- _What needs to be done_
After repeating the line containing "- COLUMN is", stop; until then, repeat each line of the listing below exactly, starting with the first.

============================================================

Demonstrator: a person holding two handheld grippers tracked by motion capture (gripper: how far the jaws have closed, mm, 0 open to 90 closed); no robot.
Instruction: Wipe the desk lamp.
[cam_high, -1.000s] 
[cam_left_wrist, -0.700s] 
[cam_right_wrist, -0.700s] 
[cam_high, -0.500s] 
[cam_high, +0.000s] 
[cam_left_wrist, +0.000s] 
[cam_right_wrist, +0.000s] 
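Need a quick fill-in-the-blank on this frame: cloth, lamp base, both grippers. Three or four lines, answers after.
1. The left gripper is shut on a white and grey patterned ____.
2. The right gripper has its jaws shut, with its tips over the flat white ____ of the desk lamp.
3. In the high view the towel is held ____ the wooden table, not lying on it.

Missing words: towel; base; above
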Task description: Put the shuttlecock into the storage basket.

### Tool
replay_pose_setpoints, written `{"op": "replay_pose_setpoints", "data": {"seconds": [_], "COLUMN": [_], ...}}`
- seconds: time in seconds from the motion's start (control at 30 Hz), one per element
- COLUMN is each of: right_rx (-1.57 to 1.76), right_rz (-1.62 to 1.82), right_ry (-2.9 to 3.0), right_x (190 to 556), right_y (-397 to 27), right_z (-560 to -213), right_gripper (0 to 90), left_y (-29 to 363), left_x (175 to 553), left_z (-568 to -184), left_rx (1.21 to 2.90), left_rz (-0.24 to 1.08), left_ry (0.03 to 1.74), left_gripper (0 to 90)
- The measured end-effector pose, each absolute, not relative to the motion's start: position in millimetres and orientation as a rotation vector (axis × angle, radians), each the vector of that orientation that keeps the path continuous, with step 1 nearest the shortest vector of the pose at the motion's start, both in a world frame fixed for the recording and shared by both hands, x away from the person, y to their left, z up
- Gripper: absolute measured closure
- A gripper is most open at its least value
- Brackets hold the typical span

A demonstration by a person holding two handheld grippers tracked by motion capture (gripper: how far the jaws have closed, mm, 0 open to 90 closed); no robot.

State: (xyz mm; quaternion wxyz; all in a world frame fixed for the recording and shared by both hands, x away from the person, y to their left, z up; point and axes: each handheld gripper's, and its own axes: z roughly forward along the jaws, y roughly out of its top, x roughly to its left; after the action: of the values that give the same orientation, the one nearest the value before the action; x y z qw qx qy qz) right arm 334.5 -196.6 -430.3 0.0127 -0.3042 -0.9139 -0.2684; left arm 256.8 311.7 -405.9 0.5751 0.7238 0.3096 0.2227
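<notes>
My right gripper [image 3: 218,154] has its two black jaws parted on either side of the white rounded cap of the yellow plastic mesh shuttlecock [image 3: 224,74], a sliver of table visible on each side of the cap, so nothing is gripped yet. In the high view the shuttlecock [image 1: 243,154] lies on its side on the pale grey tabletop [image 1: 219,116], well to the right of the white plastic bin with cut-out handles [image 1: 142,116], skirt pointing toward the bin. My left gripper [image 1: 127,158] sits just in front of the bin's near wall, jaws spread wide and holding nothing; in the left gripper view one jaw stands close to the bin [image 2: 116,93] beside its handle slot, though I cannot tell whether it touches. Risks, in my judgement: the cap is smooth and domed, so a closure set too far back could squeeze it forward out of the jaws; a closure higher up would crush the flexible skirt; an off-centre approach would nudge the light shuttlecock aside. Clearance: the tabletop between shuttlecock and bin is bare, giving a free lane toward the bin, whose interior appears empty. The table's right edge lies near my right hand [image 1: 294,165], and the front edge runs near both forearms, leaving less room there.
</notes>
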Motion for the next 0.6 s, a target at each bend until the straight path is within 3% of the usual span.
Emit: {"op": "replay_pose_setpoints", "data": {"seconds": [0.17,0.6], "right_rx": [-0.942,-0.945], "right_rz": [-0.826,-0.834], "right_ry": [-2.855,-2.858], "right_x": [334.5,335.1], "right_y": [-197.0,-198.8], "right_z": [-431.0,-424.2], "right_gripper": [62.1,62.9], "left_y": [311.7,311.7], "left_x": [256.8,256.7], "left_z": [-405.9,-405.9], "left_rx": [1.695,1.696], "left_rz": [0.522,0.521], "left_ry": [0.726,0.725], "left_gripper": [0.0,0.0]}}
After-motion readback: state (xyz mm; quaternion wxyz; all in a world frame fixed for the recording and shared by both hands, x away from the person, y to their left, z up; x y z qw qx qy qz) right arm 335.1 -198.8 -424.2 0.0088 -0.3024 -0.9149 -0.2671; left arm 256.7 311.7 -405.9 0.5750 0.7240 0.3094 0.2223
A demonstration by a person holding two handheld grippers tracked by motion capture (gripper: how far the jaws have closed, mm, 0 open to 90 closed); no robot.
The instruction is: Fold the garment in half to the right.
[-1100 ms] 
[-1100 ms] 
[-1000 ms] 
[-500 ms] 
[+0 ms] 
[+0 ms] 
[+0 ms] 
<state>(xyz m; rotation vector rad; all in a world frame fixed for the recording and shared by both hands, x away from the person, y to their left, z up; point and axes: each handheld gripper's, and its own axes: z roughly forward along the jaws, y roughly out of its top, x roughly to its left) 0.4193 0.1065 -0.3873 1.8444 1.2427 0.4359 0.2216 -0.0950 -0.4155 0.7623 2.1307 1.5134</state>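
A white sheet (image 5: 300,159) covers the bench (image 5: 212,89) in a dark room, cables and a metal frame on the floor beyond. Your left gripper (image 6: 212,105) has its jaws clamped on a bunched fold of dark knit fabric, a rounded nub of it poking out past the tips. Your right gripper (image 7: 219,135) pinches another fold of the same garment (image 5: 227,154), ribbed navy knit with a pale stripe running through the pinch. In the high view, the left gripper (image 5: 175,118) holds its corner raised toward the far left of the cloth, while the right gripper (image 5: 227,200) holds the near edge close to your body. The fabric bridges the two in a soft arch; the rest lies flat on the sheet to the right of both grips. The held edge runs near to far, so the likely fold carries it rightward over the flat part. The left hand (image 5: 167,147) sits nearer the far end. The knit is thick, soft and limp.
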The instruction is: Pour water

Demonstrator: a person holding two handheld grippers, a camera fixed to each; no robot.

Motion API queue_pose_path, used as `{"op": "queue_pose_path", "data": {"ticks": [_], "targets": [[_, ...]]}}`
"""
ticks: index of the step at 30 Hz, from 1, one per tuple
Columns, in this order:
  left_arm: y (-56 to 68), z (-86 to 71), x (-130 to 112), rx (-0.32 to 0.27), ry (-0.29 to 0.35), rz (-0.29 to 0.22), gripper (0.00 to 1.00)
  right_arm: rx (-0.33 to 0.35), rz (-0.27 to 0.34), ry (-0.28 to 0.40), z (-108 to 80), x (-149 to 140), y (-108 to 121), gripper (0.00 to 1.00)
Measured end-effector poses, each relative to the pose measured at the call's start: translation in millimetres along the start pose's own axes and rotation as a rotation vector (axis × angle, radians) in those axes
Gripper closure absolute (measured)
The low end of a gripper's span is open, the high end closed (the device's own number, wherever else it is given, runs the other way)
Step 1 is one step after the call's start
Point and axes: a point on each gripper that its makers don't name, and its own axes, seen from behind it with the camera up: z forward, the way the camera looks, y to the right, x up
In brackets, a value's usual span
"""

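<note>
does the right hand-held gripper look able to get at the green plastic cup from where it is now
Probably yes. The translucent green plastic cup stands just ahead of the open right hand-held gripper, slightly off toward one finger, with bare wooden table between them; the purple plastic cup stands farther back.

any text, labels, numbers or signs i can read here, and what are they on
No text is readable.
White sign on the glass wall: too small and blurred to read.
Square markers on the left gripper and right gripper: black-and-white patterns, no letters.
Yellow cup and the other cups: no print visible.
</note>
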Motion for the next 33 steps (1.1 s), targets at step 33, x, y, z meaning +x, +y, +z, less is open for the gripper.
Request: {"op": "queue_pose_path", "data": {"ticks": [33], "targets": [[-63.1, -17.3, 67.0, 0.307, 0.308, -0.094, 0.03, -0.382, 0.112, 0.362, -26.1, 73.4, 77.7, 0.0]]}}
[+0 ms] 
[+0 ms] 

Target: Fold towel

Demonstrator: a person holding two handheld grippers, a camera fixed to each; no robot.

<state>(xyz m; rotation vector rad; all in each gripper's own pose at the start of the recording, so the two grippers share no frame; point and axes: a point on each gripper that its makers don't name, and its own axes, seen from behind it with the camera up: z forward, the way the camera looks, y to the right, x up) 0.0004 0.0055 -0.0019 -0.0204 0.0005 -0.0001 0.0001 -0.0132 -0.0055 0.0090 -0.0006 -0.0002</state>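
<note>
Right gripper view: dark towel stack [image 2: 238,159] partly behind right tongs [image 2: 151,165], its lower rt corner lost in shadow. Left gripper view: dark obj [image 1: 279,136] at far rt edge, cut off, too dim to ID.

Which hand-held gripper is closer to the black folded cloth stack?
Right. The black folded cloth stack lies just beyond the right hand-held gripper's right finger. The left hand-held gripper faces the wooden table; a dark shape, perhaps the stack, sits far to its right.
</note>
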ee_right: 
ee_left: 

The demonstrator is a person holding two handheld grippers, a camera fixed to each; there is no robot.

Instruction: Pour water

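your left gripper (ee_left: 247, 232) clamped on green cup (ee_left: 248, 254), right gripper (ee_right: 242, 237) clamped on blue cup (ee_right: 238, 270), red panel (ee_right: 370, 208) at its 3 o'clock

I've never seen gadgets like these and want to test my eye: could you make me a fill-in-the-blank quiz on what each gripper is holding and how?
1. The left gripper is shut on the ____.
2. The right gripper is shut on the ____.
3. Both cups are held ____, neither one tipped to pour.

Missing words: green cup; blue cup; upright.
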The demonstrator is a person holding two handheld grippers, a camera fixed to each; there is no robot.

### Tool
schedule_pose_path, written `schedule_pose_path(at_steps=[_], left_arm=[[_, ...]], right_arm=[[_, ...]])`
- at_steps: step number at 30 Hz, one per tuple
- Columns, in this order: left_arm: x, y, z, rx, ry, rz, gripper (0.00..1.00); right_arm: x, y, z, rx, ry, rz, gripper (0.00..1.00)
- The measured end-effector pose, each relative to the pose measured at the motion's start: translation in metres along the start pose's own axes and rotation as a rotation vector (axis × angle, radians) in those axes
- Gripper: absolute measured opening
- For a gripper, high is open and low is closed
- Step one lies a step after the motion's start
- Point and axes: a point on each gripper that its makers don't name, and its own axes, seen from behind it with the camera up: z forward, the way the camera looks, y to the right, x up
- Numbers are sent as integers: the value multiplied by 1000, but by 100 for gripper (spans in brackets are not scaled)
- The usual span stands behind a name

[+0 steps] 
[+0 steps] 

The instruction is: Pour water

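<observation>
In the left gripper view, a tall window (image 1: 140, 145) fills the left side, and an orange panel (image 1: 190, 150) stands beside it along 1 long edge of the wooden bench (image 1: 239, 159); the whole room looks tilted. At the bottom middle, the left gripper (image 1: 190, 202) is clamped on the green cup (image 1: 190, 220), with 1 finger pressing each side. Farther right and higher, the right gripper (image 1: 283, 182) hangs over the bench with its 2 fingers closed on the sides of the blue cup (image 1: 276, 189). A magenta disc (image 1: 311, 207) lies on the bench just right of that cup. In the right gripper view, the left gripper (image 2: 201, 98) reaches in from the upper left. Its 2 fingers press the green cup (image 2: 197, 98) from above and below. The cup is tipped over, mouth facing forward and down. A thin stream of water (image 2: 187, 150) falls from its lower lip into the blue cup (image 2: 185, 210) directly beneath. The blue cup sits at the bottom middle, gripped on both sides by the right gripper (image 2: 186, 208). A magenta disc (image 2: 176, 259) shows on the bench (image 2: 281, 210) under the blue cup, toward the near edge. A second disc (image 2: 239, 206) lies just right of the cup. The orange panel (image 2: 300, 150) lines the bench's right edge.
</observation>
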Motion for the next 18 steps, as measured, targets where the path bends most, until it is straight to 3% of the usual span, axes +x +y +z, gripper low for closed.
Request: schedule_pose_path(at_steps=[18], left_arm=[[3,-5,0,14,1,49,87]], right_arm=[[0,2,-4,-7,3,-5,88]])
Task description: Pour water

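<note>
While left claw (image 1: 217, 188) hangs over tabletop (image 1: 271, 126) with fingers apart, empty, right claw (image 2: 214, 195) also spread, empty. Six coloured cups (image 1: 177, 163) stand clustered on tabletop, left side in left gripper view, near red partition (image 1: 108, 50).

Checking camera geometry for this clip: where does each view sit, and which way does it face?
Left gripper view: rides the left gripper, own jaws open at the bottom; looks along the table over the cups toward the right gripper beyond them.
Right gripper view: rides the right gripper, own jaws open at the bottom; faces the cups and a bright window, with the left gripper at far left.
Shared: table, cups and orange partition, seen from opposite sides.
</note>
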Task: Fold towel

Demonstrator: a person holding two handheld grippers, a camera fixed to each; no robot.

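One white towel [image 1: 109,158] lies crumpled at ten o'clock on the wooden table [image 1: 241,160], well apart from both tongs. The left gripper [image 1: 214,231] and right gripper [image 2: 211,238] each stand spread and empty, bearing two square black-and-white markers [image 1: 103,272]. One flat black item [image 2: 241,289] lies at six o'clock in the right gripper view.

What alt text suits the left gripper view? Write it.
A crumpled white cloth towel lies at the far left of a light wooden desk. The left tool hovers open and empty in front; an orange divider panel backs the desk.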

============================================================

- _Result for this task_
Demonstrator: a person holding two handheld grippers tracked by motion capture (gripper: how far the jaws have closed, mm, 0 open to 90 closed); no robot.
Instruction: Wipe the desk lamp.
[cam_high, -1.000s] 
[cam_left_wrist, -0.700s] 
[cam_right_wrist, -0.700s] 
[cam_high, -0.500s] 
[cam_high, +0.000s] 
[cam_left_wrist, +0.000s] 
[cam_right_wrist, +0.000s] 
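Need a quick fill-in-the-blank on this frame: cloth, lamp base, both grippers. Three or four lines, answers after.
1. The left gripper is shut on a white and grey patterned ____.
2. The right gripper has its jaws shut, with its tips over the flat white ____ of the desk lamp.
3. In the high view the towel is held ____ the wooden table, not lying on it.

Missing words: towel; base; above
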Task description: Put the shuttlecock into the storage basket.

### Tool
replay_pose_setpoints, written `{"op": "replay_pose_setpoints", "data": {"seconds": [_], "COLUMN": [_], ...}}`
- seconds: time in seconds from the motion's start (control at 30 Hz), one per element
- COLUMN is each of: right_rx (-1.57 to 1.76), right_rz (-1.62 to 1.82), right_ry (-2.9 to 3.0), right_x (190 to 556), right_y (-397 to 27), right_z (-560 to -213), right_gripper (0 to 90), left_y (-29 to 363), left_x (175 to 553), left_z (-568 to -184), left_rx (1.21 to 2.90), left_rz (-0.24 to 1.08), left_ry (0.03 to 1.74), left_gripper (0 to 90)

No further answer will be given.